• TASK DIRECTIONS: Could you copy the lines below exactly, leaving none out?
MATERIAL TO PROCESS: Begin
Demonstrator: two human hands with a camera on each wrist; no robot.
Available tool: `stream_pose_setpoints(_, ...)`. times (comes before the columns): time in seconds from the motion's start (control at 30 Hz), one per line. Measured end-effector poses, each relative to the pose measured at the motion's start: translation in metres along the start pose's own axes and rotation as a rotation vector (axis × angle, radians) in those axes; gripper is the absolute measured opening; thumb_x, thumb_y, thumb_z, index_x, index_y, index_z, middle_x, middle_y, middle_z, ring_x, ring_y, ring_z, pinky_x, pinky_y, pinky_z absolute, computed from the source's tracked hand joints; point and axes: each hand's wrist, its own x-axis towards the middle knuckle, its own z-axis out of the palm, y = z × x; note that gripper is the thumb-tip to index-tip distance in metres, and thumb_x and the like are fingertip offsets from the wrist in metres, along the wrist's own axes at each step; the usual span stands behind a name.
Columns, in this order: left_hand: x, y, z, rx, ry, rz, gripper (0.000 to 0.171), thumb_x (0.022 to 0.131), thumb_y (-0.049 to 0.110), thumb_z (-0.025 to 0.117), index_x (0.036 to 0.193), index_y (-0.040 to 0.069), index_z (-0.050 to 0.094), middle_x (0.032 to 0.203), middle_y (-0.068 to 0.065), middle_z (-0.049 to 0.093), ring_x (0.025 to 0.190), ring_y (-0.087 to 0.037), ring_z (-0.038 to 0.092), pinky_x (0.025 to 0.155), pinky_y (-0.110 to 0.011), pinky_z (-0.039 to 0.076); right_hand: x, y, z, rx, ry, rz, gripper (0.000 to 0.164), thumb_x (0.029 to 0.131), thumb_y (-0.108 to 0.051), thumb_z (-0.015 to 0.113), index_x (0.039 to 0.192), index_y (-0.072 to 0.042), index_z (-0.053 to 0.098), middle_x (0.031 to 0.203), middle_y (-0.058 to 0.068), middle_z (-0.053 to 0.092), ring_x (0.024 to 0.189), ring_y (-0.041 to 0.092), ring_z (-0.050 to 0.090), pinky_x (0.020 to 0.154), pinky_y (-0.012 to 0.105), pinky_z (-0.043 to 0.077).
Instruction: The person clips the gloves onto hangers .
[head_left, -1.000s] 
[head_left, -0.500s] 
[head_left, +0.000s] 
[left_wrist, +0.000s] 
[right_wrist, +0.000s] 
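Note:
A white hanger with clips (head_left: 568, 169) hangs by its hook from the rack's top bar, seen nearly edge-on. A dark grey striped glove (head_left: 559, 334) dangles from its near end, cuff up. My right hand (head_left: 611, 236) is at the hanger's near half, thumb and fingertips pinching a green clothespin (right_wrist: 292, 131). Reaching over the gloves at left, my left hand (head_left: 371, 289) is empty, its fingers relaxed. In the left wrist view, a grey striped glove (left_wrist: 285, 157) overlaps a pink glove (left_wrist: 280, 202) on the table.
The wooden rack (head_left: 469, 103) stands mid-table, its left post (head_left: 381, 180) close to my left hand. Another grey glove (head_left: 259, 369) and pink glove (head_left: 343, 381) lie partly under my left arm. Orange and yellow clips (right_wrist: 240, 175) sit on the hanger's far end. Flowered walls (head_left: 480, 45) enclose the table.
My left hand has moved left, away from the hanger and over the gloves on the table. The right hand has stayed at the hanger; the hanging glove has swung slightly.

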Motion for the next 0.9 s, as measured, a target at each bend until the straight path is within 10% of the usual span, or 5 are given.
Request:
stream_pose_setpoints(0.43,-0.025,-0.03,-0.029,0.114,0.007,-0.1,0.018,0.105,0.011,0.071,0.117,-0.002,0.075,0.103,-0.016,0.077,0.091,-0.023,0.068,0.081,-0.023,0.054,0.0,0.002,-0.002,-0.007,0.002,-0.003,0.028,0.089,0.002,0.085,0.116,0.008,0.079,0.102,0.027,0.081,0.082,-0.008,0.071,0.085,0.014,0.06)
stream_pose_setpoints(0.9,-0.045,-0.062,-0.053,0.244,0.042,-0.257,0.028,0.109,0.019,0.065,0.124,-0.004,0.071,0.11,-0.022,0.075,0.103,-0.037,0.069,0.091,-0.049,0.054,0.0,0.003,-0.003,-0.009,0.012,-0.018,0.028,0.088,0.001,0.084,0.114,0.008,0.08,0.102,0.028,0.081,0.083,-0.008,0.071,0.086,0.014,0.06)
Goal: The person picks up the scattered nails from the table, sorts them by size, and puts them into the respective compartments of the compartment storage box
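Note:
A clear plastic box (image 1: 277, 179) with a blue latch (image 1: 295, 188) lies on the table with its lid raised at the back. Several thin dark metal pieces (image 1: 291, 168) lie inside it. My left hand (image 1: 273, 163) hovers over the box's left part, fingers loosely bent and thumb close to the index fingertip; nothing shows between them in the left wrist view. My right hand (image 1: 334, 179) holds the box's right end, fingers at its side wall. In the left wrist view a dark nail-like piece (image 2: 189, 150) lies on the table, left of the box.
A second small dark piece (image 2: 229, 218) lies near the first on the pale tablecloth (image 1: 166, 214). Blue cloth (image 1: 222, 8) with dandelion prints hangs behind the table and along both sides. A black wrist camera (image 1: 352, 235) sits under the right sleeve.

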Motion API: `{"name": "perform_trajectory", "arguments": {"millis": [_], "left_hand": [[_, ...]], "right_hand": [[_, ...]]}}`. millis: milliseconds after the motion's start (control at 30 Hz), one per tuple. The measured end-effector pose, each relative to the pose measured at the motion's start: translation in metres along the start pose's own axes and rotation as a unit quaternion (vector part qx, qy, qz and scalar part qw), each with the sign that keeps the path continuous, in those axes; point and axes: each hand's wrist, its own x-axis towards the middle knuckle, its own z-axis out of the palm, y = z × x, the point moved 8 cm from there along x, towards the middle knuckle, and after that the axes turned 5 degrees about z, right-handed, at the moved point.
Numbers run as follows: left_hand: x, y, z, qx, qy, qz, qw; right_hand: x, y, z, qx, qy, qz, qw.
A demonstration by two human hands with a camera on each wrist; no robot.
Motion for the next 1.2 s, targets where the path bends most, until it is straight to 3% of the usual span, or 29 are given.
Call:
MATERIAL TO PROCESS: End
• ANSWER SPACE:
Demonstrator: two human hands with a camera on each wrist; no robot.
Available tool: `stream_pose_setpoints(_, ...)`. times (comes before the columns): time in seconds from the motion's start (control at 30 Hz), one per line. Measured end-effector poses, each relative to the pose measured at the motion's start: translation in metres along the start pose's own axes and rotation as a rotation vector (axis × angle, radians) in those axes; gripper is the absolute measured opening; thumb_x, thumb_y, thumb_z, index_x, index_y, index_z, middle_x, middle_y, middle_z, ring_x, ring_y, ring_z, pinky_x, pinky_y, pinky_z absolute, computed from the source's tracked hand joints; point and axes: each hand's wrist, its own x-axis towards the middle knuckle, its own z-axis out of the palm, y = z × x; note that gripper is the thumb-tip to index-tip distance in metres, and thumb_x and the like are fingertip offsets from the wrist in metres, along the wrist's own axes at each step; the usual span stands behind a name.
Columns, in this order: left_hand: x, y, z, rx, ry, rz, gripper (0.000 to 0.171), thumb_x (0.022 to 0.131), thumb_y (-0.049 to 0.110), thumb_z (-0.025 to 0.117), index_x (0.036 to 0.193), index_y (-0.040 to 0.069), index_z (-0.050 to 0.094), middle_x (0.032 to 0.203), middle_y (-0.068 to 0.065), middle_z (-0.049 to 0.093), ring_x (0.025 to 0.190), ring_y (-0.087 to 0.037), ring_z (-0.038 to 0.092), pinky_x (0.025 to 0.155), pinky_y (-0.110 to 0.011), pinky_z (-0.039 to 0.076); right_hand: x, y, z, rx, ry, rz, gripper (0.000 to 0.164), thumb_x (0.029 to 0.131), thumb_y (-0.108 to 0.051), thumb_z (-0.015 to 0.113), index_x (0.039 to 0.192), index_y (-0.072 to 0.042), index_z (-0.053 to 0.098), middle_x (0.031 to 0.203), middle_y (-0.058 to 0.068), middle_z (-0.053 to 0.092), ring_x (0.024 to 0.189), ring_y (-0.041 to 0.092), ring_z (-0.050 to 0.090), pinky_x (0.020 to 0.154), pinky_y (-0.012 to 0.105), pinky_z (-0.043 to 0.077).
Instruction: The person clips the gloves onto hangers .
[head_left, -1.000s] 
[head_left, -0.500s] 
[head_left, +0.000s] 
[left_wrist, +0.000s] 
[right_wrist, +0.000s] 
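Note:
A white hanger with clips (head_left: 568, 169) hangs by its hook from the rack's top bar, seen nearly edge-on. A dark grey striped glove (head_left: 559, 334) dangles from its near end, cuff up. My right hand (head_left: 611, 236) is at the hanger's near half, thumb and fingertips pinching a green clothespin (right_wrist: 292, 131). Reaching over the gloves at left, my left hand (head_left: 371, 289) is empty, its fingers relaxed. In the left wrist view, a grey striped glove (left_wrist: 285, 157) overlaps a pink glove (left_wrist: 280, 202) on the table.
The wooden rack (head_left: 469, 103) stands mid-table, its left post (head_left: 381, 180) close to my left hand. Another grey glove (head_left: 259, 369) and pink glove (head_left: 343, 381) lie partly under my left arm. Orange and yellow clips (right_wrist: 240, 175) sit on the hanger's far end. Flowered walls (head_left: 480, 45) enclose the table.
My left hand has moved left, away from the hanger and over the gloves on the table. The right hand has stayed at the hanger; the hanging glove has swung slightly.
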
Motion for the next 0.9 s, as measured, a target at each bend until the straight path is within 10% of the usual span, or 5 are given.
Request:
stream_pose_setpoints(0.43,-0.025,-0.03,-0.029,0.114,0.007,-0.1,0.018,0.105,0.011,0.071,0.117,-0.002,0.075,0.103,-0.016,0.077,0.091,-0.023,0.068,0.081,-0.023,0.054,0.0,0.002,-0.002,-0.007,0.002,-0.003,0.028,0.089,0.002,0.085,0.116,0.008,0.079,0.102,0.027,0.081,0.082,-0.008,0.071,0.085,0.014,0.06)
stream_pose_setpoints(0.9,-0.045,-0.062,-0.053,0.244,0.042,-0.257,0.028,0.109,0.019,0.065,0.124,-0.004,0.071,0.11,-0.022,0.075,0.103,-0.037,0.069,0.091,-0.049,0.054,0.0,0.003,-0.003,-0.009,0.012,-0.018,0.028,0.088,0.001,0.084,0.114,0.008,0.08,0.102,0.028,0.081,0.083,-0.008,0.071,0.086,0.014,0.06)
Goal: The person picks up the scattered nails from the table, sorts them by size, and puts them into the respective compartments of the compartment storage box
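Note:
A clear plastic box (image 1: 277, 179) with a blue latch (image 1: 295, 188) lies on the table with its lid raised at the back. Several thin dark metal pieces (image 1: 291, 168) lie inside it. My left hand (image 1: 273, 163) hovers over the box's left part, fingers loosely bent and thumb close to the index fingertip; nothing shows between them in the left wrist view. My right hand (image 1: 334, 179) holds the box's right end, fingers at its side wall. In the left wrist view a dark nail-like piece (image 2: 189, 150) lies on the table, left of the box.
A second small dark piece (image 2: 229, 218) lies near the first on the pale tablecloth (image 1: 166, 214). Blue cloth (image 1: 222, 8) with dandelion prints hangs behind the table and along both sides. A black wrist camera (image 1: 352, 235) sits under the right sleeve.
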
Motion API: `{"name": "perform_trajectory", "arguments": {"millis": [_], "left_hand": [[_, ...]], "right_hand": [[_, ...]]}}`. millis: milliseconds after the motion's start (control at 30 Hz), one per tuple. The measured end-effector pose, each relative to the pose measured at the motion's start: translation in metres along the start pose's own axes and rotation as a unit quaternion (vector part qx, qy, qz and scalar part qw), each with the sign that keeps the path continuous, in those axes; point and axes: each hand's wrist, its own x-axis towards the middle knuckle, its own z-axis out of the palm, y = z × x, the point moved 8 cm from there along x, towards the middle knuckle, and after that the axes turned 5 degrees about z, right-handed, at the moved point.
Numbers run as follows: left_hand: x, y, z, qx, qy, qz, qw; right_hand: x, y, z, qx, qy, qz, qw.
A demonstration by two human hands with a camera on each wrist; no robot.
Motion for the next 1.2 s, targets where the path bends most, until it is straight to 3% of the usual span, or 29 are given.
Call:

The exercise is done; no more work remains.